### INSTRUCTIONS TO FOLLOW
Give back an exact copy of the lines from the start of the material through the line bearing "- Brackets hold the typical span". Include both ends and nothing else.

● ● ● ● ●

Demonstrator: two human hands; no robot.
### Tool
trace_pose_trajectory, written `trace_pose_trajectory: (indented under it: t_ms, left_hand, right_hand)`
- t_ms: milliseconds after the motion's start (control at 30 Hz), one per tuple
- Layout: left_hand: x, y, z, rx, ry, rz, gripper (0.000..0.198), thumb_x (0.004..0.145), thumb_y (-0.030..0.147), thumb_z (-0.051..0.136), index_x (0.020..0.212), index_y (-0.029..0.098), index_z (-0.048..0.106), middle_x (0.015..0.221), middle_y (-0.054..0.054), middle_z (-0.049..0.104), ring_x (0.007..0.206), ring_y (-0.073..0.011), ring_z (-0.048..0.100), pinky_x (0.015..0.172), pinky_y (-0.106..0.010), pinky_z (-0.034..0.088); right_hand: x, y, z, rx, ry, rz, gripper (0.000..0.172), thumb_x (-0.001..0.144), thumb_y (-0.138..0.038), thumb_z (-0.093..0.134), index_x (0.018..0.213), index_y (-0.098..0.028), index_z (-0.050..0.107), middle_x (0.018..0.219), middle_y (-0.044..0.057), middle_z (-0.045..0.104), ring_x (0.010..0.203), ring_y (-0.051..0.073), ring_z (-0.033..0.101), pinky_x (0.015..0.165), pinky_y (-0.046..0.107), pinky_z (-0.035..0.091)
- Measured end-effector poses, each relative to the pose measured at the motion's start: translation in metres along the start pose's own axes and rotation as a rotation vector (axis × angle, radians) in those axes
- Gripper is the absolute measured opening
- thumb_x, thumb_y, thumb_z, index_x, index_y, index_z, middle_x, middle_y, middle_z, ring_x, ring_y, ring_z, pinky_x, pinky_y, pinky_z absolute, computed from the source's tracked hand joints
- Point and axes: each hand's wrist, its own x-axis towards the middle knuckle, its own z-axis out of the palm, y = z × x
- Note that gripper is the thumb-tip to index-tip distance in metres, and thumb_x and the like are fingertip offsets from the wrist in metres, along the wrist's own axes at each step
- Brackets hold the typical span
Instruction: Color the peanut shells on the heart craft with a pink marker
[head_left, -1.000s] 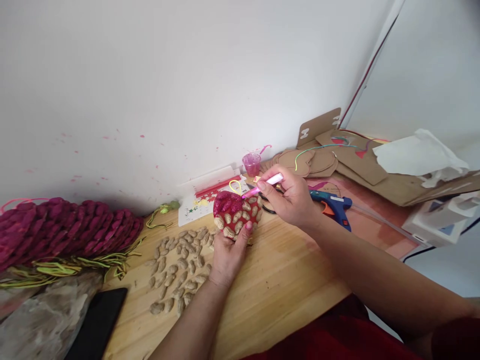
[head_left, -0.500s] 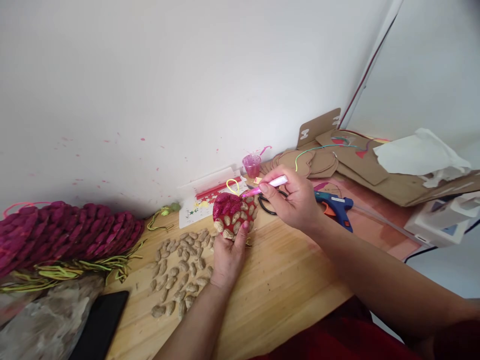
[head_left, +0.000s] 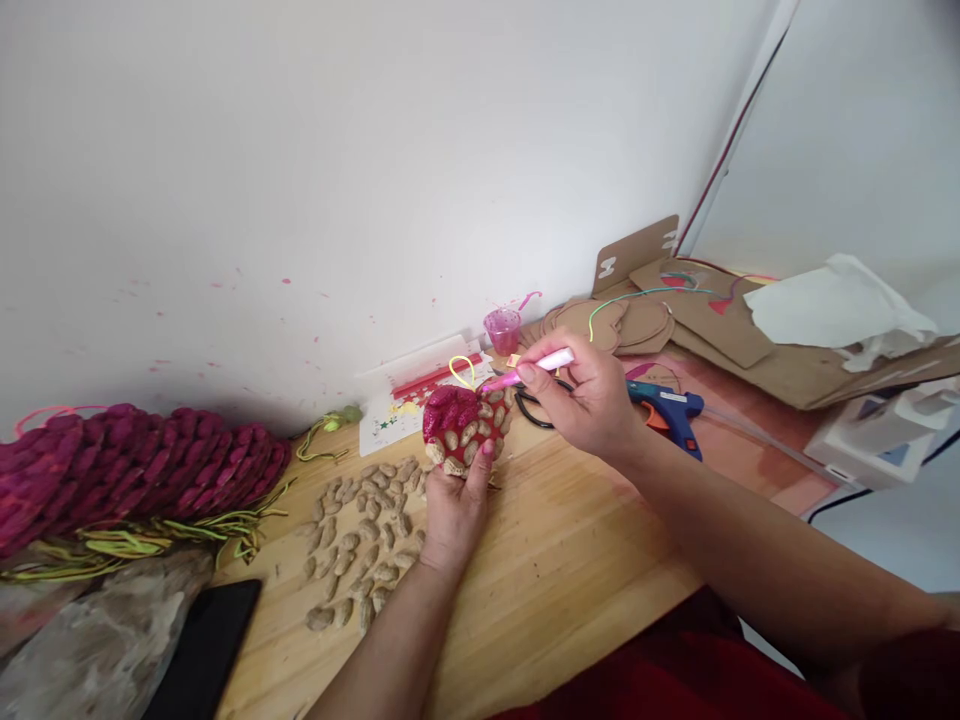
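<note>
- While my left hand [head_left: 456,510] is clamped on the lower edge of the nut-covered piece [head_left: 465,432] at mid-frame, thumb across its front, a slack or shifting grip could let it tilt under the brush [head_left: 555,360].
- Pinched between thumb and fingers, that brush sits in my right hand [head_left: 581,400]; I can't tell whether its pink tip touches the piece or hangs just short.
- Since the tip is right beside the yellow loop [head_left: 463,372], a small slip could smear pink on it.
- Too hard a push might, I judge, loosen a nut; my thumb, too, could pick up wet colour.
- If I swung my right elbow back, the glue gun [head_left: 679,415], right of centre, might get knocked.
- Under all this is a pale wooden tabletop [head_left: 562,560], loose nuts [head_left: 367,540] spread left of centre.
- Behind, the white wall [head_left: 375,150] carries pink splashes, with a pink-stained cup [head_left: 502,330] near its foot.
- A magenta stack [head_left: 150,470] fills the left edge; brown cardboard [head_left: 712,325] lies at right, white paper [head_left: 840,305] on top.
</note>
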Motion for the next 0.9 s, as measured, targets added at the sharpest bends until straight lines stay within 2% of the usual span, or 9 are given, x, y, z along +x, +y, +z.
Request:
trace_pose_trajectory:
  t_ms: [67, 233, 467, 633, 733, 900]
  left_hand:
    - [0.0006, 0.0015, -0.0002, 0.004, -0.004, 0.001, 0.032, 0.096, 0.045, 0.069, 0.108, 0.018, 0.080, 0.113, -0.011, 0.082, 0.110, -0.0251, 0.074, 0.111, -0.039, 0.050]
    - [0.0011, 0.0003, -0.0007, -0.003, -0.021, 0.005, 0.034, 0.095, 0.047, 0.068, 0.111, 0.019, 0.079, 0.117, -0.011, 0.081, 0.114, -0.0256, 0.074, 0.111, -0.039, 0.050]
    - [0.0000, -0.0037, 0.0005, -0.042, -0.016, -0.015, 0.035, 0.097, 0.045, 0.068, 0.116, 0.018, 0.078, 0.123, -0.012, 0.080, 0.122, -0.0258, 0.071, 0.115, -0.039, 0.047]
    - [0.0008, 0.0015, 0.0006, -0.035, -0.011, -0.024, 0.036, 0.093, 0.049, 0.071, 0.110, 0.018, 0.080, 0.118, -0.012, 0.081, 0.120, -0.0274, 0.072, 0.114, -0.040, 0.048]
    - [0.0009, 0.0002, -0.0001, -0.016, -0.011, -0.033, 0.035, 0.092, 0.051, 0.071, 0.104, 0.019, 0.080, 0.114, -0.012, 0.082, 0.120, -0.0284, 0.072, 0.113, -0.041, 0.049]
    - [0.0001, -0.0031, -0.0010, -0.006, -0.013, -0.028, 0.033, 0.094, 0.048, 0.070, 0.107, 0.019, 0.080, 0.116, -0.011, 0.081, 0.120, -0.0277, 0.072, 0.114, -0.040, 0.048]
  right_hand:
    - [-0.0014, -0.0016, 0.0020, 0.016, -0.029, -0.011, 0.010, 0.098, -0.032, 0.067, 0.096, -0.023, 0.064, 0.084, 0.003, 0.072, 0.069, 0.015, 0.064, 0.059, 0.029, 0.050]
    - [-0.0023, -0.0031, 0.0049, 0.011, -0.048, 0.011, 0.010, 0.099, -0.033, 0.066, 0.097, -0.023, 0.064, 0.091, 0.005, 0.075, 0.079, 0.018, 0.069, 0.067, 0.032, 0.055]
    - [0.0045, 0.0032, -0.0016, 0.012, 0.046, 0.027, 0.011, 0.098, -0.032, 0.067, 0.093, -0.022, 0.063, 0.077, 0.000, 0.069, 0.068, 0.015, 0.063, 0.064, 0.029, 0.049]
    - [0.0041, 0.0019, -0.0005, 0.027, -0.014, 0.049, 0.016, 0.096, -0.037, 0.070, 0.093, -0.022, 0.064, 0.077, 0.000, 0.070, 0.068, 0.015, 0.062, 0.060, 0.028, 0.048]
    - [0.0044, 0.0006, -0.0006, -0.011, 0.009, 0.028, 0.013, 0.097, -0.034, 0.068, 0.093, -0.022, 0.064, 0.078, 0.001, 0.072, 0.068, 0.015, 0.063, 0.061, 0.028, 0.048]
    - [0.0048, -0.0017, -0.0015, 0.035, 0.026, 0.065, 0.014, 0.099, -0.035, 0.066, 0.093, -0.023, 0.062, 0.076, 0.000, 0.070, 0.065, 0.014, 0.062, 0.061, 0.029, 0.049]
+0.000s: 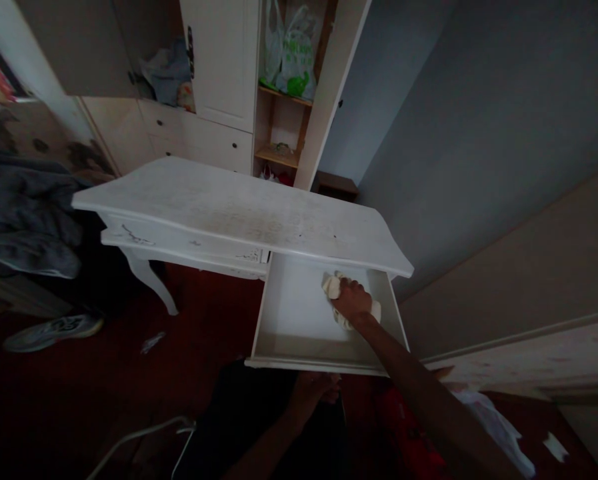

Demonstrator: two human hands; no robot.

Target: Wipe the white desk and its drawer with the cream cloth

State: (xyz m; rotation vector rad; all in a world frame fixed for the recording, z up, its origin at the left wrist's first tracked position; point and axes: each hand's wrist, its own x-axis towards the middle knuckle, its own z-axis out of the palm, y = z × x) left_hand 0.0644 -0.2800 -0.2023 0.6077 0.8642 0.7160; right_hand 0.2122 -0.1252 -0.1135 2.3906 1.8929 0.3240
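Note:
My right hand (353, 301) is closed around a bunched cream cloth (333, 287) inside the pulled-out drawer (293, 293). The cloth lies against the drawer's white bottom, right of its middle. Just below the drawer front, my left hand (319, 388) hangs in shadow over my dark-clad leg. Its fingers are curled together, and I cannot make out what they hold, if anything. The drawer belongs to a white table (199, 200) with curved legs and dark smudges on its top.
Behind the table stands a white wardrobe (226, 60) with open doors and plastic bags (297, 60) on a shelf. Grey clothing (23, 207) is heaped at left. A shoe (53, 332) and a white cable (143, 432) lie low at left. A plastic bag (493, 420) is at lower right.

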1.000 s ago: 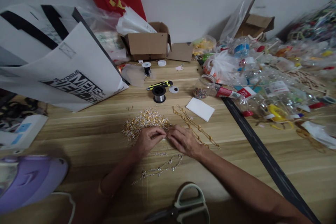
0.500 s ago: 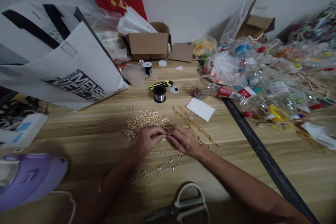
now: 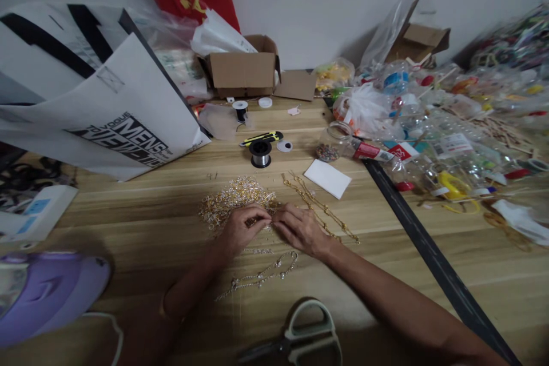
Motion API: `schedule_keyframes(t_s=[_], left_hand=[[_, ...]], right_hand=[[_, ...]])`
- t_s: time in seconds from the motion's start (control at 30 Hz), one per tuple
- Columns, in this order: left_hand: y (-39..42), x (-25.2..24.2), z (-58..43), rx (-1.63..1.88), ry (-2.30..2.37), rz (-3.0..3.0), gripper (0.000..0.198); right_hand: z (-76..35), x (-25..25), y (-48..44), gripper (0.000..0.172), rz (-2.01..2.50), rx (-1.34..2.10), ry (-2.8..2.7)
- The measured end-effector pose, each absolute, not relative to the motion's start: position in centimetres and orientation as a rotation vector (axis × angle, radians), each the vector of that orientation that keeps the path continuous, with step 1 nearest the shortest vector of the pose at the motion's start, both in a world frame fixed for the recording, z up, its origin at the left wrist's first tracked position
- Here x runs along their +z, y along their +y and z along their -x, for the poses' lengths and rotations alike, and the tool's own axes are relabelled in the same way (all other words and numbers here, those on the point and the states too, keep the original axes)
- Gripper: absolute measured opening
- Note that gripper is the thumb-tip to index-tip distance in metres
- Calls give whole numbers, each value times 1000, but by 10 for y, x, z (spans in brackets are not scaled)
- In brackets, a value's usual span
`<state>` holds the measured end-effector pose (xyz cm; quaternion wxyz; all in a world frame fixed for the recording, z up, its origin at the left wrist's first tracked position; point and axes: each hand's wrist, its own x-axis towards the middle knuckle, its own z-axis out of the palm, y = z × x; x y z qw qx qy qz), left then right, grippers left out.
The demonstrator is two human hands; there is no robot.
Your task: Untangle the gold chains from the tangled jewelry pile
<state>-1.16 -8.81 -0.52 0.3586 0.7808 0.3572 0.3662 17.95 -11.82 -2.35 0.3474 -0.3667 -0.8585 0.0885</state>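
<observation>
My left hand is closed in a pinch at the near edge of a pile of gold and silver jewellery pieces. Its fingertips meet those of my right hand, which is also closed, with the fingers bent inward. Whatever lies between the fingertips is too small and hidden to make out. Two gold chains stretch across the table beyond my right hand. A silver chain curves on the wood below my hands, with a shorter silver piece just above it.
Scissors lie at the near edge. Behind the pile are a wire spool, a yellow utility knife, a white card and a bead jar. Plastic bottles crowd the right; a purple iron and white bag stand left.
My hands keep the same pinched pose at the pile, fingertips together. The view has shifted very slightly; nothing on the table has visibly moved.
</observation>
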Motion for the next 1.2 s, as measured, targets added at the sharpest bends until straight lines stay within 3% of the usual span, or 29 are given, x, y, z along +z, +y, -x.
schedule_keyframes(t_s=[1.2], left_hand=[[-93,-8,11,965,1008,-2030,5]], right_hand=[[-180,-23,-118,13,976,227,-2232]])
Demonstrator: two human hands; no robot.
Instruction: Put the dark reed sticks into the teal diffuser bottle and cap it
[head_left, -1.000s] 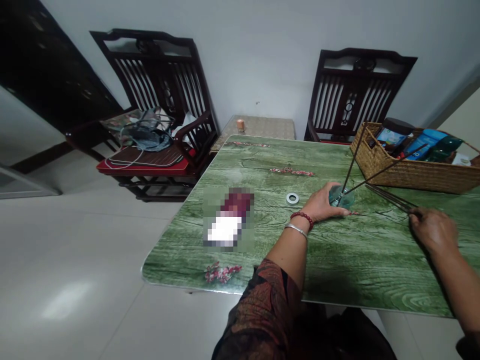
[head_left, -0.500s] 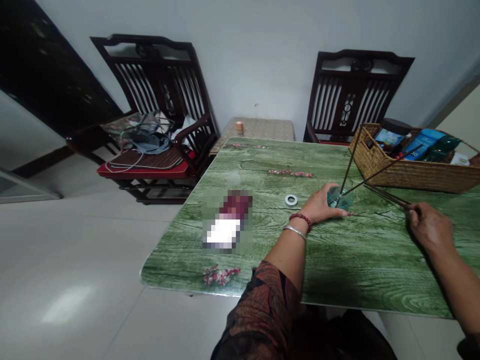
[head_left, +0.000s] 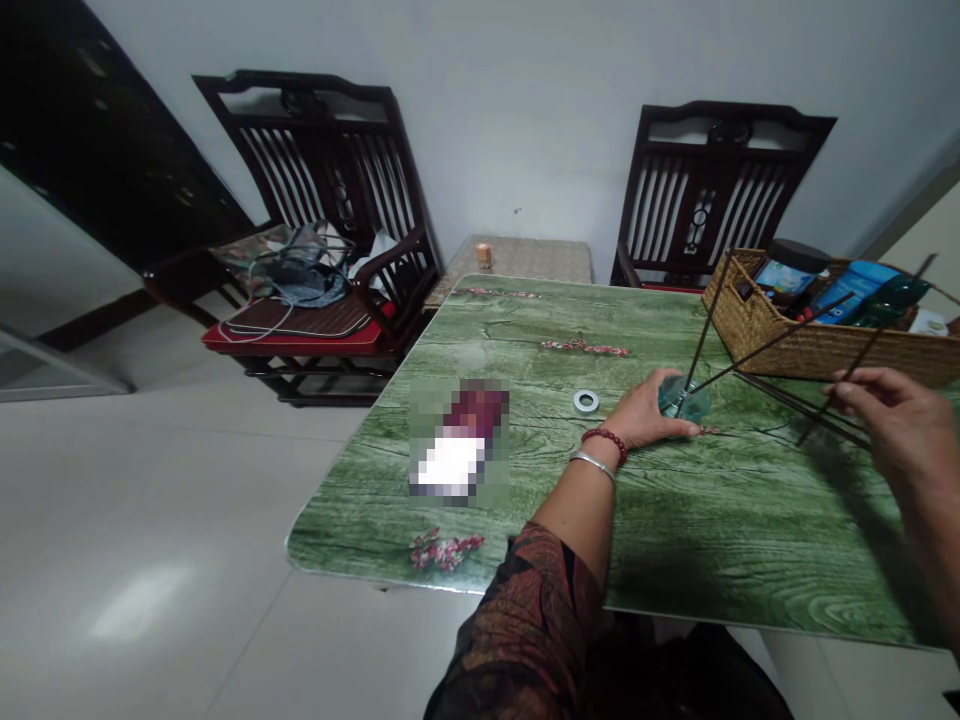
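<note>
My left hand (head_left: 646,412) curls around a small greenish glass jar (head_left: 684,399) standing on the green wood-grain table (head_left: 540,470). Two thin dark sticks (head_left: 739,345) lean out of the jar toward the upper right. My right hand (head_left: 889,415) is raised above the table at the right and pinches one thin dark stick (head_left: 870,350) that slants up to the right. Several more dark sticks (head_left: 795,402) lie flat on the table between the jar and my right hand.
A wicker basket (head_left: 810,345) with packets and bottles stands at the table's far right. A metal ring (head_left: 586,401) lies left of the jar, with a blurred-out object (head_left: 457,440) further left. Two dark wooden chairs (head_left: 330,200) stand behind; the left one holds bags.
My right hand has risen from the table, lifting one stick out of the loose pile. The left hand has stayed on the jar.
</note>
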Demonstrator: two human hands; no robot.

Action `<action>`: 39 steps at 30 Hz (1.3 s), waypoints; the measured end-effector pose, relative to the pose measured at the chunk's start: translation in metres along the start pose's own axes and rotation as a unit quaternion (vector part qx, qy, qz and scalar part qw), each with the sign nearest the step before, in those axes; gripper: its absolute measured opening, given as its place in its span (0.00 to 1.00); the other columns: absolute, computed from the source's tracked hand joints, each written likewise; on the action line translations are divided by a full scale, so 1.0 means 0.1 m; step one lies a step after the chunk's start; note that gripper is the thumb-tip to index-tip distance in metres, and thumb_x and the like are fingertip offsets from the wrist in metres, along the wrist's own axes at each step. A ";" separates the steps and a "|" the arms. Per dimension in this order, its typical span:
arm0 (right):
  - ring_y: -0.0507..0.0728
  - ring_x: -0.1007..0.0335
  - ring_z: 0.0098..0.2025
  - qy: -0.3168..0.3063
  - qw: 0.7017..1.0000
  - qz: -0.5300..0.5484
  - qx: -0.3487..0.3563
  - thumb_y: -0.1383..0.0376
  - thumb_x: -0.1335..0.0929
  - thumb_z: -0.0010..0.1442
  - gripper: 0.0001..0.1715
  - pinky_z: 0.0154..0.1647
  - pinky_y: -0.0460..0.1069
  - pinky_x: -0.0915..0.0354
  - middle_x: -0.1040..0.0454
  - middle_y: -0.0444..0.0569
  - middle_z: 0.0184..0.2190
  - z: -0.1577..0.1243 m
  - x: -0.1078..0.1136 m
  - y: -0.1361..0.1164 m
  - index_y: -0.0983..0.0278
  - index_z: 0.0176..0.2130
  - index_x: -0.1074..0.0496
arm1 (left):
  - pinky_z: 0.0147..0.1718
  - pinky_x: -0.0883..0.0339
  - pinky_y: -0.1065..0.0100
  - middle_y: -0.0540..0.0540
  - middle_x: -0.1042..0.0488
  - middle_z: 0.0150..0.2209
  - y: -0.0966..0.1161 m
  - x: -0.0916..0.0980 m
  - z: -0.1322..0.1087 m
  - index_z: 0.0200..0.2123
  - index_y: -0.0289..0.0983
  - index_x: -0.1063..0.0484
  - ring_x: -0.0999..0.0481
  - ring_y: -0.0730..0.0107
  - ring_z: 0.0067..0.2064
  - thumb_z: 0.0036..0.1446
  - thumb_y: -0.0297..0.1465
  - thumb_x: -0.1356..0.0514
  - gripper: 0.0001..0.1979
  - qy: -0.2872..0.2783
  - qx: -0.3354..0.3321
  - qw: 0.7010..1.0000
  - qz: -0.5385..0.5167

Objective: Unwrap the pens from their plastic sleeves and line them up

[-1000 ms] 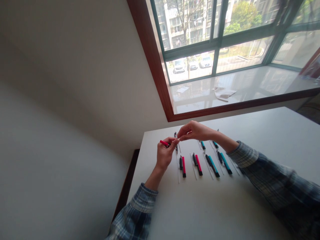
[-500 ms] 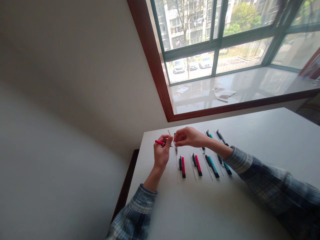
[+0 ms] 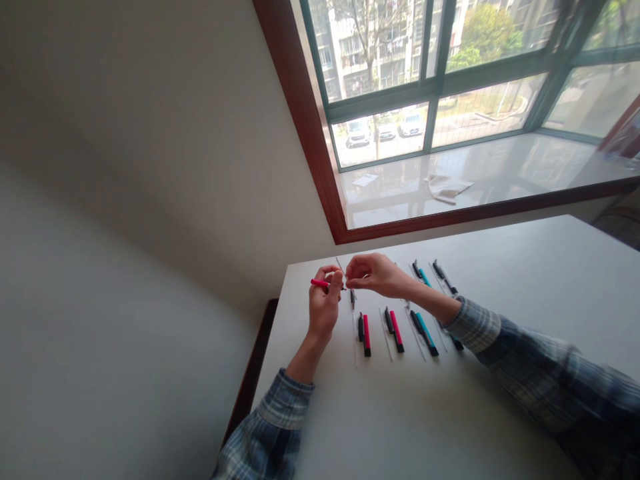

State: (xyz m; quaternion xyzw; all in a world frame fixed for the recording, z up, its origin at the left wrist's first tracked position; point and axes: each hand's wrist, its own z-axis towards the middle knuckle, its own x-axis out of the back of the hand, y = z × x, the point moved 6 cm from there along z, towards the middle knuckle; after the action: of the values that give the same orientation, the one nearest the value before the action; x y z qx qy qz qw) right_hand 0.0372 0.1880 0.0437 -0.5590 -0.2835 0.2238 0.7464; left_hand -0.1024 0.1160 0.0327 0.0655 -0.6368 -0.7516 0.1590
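Note:
My left hand (image 3: 324,308) is closed round a red pen barrel (image 3: 319,283), which sticks out to the left of the fingers. Close by on the right, my right hand (image 3: 376,275) is held in a pinch at the barrel's dark end; whatever lies between its fingertips is too small to make out. A thin refill (image 3: 339,264) shows behind the hands, and a black pen part (image 3: 353,298) lies just below them. Nearer to me are red barrels (image 3: 367,335) beside black clipped parts (image 3: 361,328) and thin white refills (image 3: 357,350).
Teal pen parts (image 3: 427,333) lie right of the red ones, with a black pen part (image 3: 443,273) farther back under the line of my right forearm. The white table (image 3: 390,420) meets a wall and a red-brown window frame (image 3: 400,230).
Both hands stay almost in place. My right hand and forearm have shifted slightly left, and my left hand has tilted a little. The red barrel remains in my left hand.

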 end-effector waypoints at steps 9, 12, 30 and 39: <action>0.58 0.19 0.41 0.062 0.996 0.049 0.046 0.52 0.21 0.52 0.22 0.47 0.54 0.24 0.18 0.51 0.37 0.00 0.29 -0.38 0.65 0.38 0.22 | 0.32 0.38 0.70 0.51 0.30 0.29 0.05 -0.12 -0.13 0.39 0.40 0.35 0.32 0.71 0.29 0.71 0.37 0.53 0.12 -0.074 -0.058 0.988 0.125; 0.59 0.19 0.42 0.043 0.995 0.076 0.048 0.51 0.21 0.53 0.22 0.47 0.54 0.24 0.17 0.51 0.37 -0.03 0.23 -0.50 0.65 0.39 0.22 | 0.31 0.40 0.69 0.51 0.28 0.27 0.05 -0.16 -0.16 0.38 0.39 0.32 0.31 0.70 0.27 0.73 0.44 0.52 0.18 -0.100 -0.100 0.959 0.247; 0.58 0.19 0.42 -0.039 0.999 -0.007 0.032 0.56 0.24 0.59 0.14 0.49 0.54 0.25 0.17 0.51 0.39 -0.03 0.09 -0.42 0.65 0.38 0.19 | 0.31 0.38 0.69 0.50 0.24 0.25 0.11 -0.18 -0.18 0.35 0.38 0.26 0.27 0.70 0.26 0.74 0.45 0.52 0.22 -0.106 -0.143 0.944 0.277; 0.58 0.20 0.39 -0.049 0.998 -0.016 0.038 0.56 0.25 0.60 0.14 0.46 0.54 0.24 0.17 0.51 0.38 -0.03 0.12 -0.41 0.65 0.39 0.18 | 0.33 0.36 0.69 0.50 0.21 0.27 0.10 -0.18 -0.18 0.40 0.38 0.23 0.25 0.70 0.27 0.74 0.46 0.52 0.23 -0.116 -0.132 0.948 0.266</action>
State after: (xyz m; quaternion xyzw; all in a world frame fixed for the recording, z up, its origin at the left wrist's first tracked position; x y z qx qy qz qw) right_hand 0.0483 0.1825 0.0847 -0.5142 -0.3203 0.2497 0.7554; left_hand -0.0782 0.1033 0.0371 -0.2153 -0.5402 -0.7619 0.2853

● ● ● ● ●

### EXERCISE ANSWER
Demonstrator: two human hands; no robot.
### Tool
trace_pose_trajectory, written `trace_pose_trajectory: (indented under it: t_ms, left_hand, right_hand)`
- t_ms: milliseconds after the motion's start (control at 30 Hz), one per tuple
- Layout: left_hand: x, y, z, rx, ry, rz, gripper (0.000..0.198), thumb_x (0.004..0.145), thumb_y (-0.030..0.147), thumb_z (-0.051..0.136), index_x (0.020..0.212), index_y (-0.029..0.098), index_z (-0.048..0.106), middle_x (0.015..0.221), middle_y (-0.054..0.054), middle_z (-0.049..0.104), ring_x (0.007..0.206), ring_y (-0.073..0.011), ring_z (-0.048..0.100), pinky_x (0.015..0.172), pinky_y (-0.106..0.010), pinky_z (-0.034..0.088); right_hand: x, y, z, rx, ry, rz, gripper (0.000..0.172), thumb_x (-0.001..0.144), thumb_y (-0.138..0.038), thumb_z (-0.093..0.134), index_x (0.018..0.213), index_y (-0.098..0.028), index_z (-0.050..0.107), middle_x (0.018..0.219), middle_y (-0.044..0.057), middle_z (-0.045..0.104), ring_x (0.010..0.203), ring_y (-0.051..0.073), ring_z (-0.033..0.101), pinky_x (0.015..0.165), pinky_y (-0.046..0.107), pinky_z (-0.035..0.091)
- Measured end-effector poses, each relative to the pose measured at the motion's start: translation in metres along the start pose's own axes and rotation as a rotation vector (axis × angle, radians) in those axes
- Gripper is the absolute measured opening
- thumb_x, thumb_y, thumb_z, index_x, index_y, index_z, middle_x, middle_y, middle_z, ring_x, ring_y, ring_z, pinky_x, pinky_y, pinky_z absolute, computed from the source's tracked hand joints
- Point and axes: each hand's wrist, its own x-axis towards the middle knuckle, its own z-axis out of the palm, y = z × x
- Note that gripper is the thumb-tip to index-tip distance in metres, and thumb_x and the like are fingertip offsets from the wrist in metres, along the wrist's own axes at each step
- Brackets hold the typical span

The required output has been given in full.